Another factor for consideration is that sertindole does display sexual side effects, producing decreased ejaculatory volume in more than 20% of men.35 That said, other antipsychotics (eg, risperidone, thioridazine) have also been demonstrated to produce sexual side effects,97,98 and the rate of sertindole discontinuation because of decreased ejaculatory volume was only 3%.35 Thus, although this effect is notable given the incidence rate, it does not appear to represent a barrier to treatment, and it is unclear as to whether it constitutes a problematic side effect at a practical level.
Finally, there are 2 main considerations that may limit utilization of sertindole. First and foremost, sertindole is contraindicated for any patients with significant cardiovascular disease or existing QT prolongation issues. One of the key requirements for the reintroduction of sertindole to the European market was mandatory ECG monitoring both before and during treatment. Thus, in a fashion similar to monitoring clozapine patients for the development of agranulocytosis, monitoring sertindole patients may represent an additional treatment burden and concern for both the patient and the treatment team. Moreover, these criteria likely disproportionately impact older patients, individuals with comorbid cardiovascular risk factors, and those taking multiple medications. Thus, the pool of patients most likely to benefit from sertindole may be smaller than for other atypical antipsychotics. Regardless, thorough screening and continued monitoring of sertindole patients are a necessity.

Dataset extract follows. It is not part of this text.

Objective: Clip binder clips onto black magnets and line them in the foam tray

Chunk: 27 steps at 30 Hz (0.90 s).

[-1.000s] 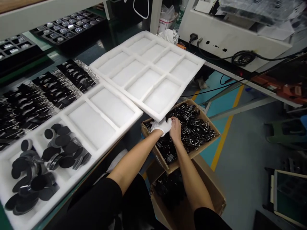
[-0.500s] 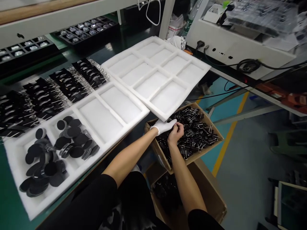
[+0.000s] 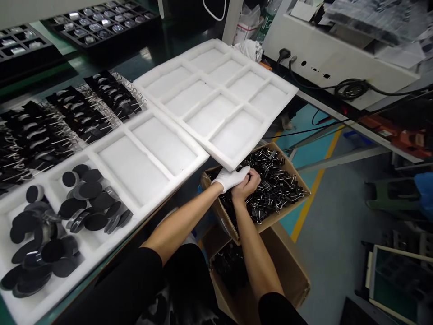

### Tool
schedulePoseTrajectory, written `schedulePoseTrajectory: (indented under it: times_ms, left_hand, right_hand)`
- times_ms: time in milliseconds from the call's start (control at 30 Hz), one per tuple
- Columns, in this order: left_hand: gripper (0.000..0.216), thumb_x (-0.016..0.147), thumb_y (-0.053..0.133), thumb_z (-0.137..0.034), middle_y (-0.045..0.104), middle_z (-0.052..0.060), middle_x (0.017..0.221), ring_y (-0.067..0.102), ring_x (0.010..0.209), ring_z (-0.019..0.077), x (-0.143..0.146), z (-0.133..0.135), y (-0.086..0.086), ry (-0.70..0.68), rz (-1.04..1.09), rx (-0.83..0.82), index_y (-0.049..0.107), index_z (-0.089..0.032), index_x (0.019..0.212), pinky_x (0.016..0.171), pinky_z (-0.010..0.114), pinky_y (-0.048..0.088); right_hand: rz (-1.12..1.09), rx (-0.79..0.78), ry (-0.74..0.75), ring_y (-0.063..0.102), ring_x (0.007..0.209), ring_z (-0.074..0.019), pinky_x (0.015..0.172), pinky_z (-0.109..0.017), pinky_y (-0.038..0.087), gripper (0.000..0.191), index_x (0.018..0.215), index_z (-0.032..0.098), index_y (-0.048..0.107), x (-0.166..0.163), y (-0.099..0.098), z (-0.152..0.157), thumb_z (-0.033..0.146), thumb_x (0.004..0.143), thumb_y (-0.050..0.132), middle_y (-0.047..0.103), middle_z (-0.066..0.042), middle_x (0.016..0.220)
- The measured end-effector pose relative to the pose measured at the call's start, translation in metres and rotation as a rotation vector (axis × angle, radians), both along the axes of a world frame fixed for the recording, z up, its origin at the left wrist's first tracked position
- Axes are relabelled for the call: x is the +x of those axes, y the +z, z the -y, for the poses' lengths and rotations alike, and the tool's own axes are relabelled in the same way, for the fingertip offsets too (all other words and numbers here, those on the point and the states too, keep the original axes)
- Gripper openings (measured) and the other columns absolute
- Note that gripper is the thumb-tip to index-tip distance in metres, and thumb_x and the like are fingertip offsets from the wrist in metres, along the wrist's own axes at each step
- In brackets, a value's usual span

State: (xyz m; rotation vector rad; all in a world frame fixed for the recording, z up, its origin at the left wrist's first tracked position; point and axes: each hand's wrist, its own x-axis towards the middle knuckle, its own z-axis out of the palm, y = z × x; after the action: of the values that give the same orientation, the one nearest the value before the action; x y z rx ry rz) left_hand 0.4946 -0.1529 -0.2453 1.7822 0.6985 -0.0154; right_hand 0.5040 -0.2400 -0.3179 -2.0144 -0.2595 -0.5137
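My left hand (image 3: 230, 179), in a white glove, is against my bare right hand (image 3: 247, 185) above a cardboard box (image 3: 272, 222) full of black binder clips (image 3: 270, 180). The right hand's fingers are curled in. The left hand is closed with its thumb towards the right fingers. Whatever lies between the hands is hidden. Left of them, a white foam tray (image 3: 149, 205) holds dark round discs (image 3: 89, 189) in two compartments. Behind that, rows of black pieces with binder clips (image 3: 64, 113) stand on the bench.
A second white foam tray (image 3: 219, 101) overhangs the clip box at its near corner. Below is another cardboard box (image 3: 287, 271) with dark items inside. Black trays of shiny round pieces (image 3: 101, 22) stand at the back. A pale equipment case (image 3: 324, 67) with cables is at right.
The view has shifted, so the trays appear further left and lower. My hands remain together over the clip box, the right fingers now turned slightly more towards the left palm.
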Motion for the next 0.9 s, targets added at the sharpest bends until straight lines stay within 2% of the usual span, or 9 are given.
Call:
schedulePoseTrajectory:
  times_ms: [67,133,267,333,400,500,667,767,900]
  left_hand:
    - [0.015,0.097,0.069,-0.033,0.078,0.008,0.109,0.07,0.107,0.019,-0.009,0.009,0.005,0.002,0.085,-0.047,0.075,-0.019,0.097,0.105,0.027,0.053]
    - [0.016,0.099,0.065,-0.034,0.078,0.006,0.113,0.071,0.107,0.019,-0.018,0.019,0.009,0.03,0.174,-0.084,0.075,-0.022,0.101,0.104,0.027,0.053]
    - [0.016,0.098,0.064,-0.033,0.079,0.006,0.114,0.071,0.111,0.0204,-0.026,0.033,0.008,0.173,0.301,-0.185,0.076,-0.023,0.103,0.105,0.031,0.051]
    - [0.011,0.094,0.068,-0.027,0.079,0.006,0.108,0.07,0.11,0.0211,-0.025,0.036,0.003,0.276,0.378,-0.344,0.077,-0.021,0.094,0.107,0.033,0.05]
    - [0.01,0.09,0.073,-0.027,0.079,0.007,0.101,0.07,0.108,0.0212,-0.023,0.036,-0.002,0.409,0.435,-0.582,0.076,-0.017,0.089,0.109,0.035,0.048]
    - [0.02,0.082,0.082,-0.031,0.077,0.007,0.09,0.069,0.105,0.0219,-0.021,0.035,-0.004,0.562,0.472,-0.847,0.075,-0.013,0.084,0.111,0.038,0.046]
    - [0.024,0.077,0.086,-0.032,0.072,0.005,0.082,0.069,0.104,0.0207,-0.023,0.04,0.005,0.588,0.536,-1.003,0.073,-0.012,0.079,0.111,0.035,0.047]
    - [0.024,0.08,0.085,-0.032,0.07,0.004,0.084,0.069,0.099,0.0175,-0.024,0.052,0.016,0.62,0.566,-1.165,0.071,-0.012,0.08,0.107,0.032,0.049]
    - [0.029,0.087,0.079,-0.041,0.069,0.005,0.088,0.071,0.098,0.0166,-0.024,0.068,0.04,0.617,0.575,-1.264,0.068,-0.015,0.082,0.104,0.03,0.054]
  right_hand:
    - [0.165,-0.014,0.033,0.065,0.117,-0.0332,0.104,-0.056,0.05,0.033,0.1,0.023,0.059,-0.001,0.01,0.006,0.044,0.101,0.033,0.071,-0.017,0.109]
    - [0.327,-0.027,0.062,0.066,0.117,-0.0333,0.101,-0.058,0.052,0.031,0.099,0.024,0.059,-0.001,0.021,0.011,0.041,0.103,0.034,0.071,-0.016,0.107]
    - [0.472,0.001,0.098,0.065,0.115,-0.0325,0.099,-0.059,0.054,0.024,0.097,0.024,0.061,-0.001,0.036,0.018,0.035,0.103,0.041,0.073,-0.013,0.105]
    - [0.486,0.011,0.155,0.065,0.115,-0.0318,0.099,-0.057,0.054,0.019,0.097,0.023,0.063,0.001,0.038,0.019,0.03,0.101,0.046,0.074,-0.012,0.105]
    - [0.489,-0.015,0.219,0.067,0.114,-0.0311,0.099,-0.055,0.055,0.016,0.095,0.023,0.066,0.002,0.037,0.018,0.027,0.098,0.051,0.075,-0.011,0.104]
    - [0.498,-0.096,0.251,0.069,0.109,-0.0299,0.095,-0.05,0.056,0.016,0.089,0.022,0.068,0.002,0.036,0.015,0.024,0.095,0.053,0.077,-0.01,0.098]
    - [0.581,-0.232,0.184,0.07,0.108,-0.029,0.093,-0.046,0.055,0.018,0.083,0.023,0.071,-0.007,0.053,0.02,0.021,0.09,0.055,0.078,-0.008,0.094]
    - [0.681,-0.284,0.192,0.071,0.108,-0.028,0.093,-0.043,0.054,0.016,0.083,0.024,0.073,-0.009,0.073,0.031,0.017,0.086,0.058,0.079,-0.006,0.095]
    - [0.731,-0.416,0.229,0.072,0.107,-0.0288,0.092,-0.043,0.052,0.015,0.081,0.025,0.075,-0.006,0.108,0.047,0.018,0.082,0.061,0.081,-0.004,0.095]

Second, there is a paucity of data comparing sertindole to a range of other atypical antipsychotics. Much of the literature to this point has drawn mostly favorable comparisons to haloperidol and risperidone, and although the superior efficacy vs haloperidol is not surprising, the favorable outcomes vs risperidone are very encouraging. However, robust comparison with other atypicals (eg, clozapine, olanzapine, quetiapine, aripiprazole) is warranted. Although preclinical and clinical data collected to date are encouraging (eg, sertindole appears to have a superior efficacy profile related to cognition, weight gain, and PANSS), it is only with more complete comparative effectiveness testing vs both placebo and multiple alternative atypical treatment regimens120 that the true effectiveness of sertindole in therapy can be elucidated.
The authors report no conflicts of interest in this work.